= Edward Nason West =

American priest, writer and theologian (1909–1990)

Edward Nason West (1909–1990) was an American priest of the Episcopal Church. He ministered for many years at the Cathedral of St. John the Divine in New York City where he was canon sacrist and subdean. He was also a theologian, author, iconographer, and an expert in the design of church furnishings. He was the inspiration for Canon Tallis in Madeleine L'Engle's young adult novels and was her spiritual mentor. He was a graduate of Boston University and the General Theological Seminary of the Episcopal Church. He was an officer of the Order of the British Empire, officer of the Order of Orange-Nassau, chevalier of the Legion of Honor, and a knight commander of the Royal Order of St. Sava.

==Early life and education==
West was born in Boston and graduated from Boston University in 1931. After graduating from the General Theological Seminary he was ordained a deacon in 1934 and a priest in 1935.

==Ordained ministry==

West was curate and then rector of Trinity Church in Ossining, New York, from 1934 to 1941 and was then named the sacrist at the Cathedral of St.

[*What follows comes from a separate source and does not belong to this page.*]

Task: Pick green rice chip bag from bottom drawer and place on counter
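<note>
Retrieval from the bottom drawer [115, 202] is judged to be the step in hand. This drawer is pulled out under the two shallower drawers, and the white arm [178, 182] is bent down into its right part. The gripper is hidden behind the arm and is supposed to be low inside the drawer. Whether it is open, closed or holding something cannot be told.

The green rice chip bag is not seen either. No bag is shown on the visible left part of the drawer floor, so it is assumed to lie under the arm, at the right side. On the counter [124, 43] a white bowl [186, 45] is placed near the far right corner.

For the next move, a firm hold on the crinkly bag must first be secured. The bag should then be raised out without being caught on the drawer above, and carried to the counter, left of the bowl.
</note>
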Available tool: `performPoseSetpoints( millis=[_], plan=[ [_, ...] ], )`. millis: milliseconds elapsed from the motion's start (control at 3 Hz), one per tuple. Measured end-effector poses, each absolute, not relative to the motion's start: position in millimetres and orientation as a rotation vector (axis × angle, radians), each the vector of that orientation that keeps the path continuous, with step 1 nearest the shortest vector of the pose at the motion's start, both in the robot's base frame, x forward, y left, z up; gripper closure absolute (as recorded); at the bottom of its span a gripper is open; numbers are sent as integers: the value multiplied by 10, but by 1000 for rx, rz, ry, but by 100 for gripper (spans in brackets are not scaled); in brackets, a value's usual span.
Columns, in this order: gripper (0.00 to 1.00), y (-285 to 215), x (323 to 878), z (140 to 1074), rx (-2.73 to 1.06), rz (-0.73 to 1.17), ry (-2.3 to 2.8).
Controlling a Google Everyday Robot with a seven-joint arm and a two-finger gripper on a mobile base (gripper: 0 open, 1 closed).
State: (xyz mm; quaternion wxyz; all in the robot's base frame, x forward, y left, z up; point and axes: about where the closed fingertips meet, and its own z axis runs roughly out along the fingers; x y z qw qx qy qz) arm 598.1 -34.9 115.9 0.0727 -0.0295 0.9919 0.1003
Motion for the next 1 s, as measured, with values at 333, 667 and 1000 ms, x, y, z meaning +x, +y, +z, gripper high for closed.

John the Divine. He became canon sacrist in 1943 and subdean in 1966. As subdean, he was responsible for cathedral life when the dean was absent or, as was often the case, the position was unfilled. He retired in 1981 as canon sacrist.

==Authority on liturgical art==
West was an authority on liturgical art and designed and painted the iconostasis, or altar screens, of the Serbian Orthodox Cathedral of St. Sava in Manhattan. He also created the official emblem of the worldwide Anglican Communion, designed the coat of arms for the Diocese of Albany, as well as Episcopal rings, stained glass windows, altar frontals, processional crosses, and religious vestments.

In 1989, Walker Publishing Company of New York published his book Outward Signs: The Language of Christian Symbolism.

==Spiritual influence and practice==
West was a high church Episcopalian attuned to both Anglican and Eastern Orthodox culture and practice. He was an admirer of the writer Fyodor Dostoevsky and was especially fond of, and fashioned his mission akin to the character of, Father Zossima in Brother's Karamazof (a starets, or Christian guru without high political ranking but the go-to person for advice among the people in his community).

==Role in assisting Jewish refugees in World War II==
West assisted with the resettlement of Jewish refugees in World War II. For his services and those of the Cathedral of St. John as a whole, the cathedral was given two large menorahs by Adolph Ochs, publisher of The New York Times. These stand today before the cathedral's high altar.

==Mentor to writer Madeleine L'Engle==
West was a spiritual mentor and a literary adviser to the writer Madeleine L'Engle. The two had a long and close relationship, always platonic, which carried with it both a formality and informality at the same time. L'Engle became the cathedral's librarian and her office was adjacent to his, with a door that went from the library to his office. The two also shared a love of dogs and together cared for Irish setters. They both were also mentors to many people who were part of the cathedral community and otherwise.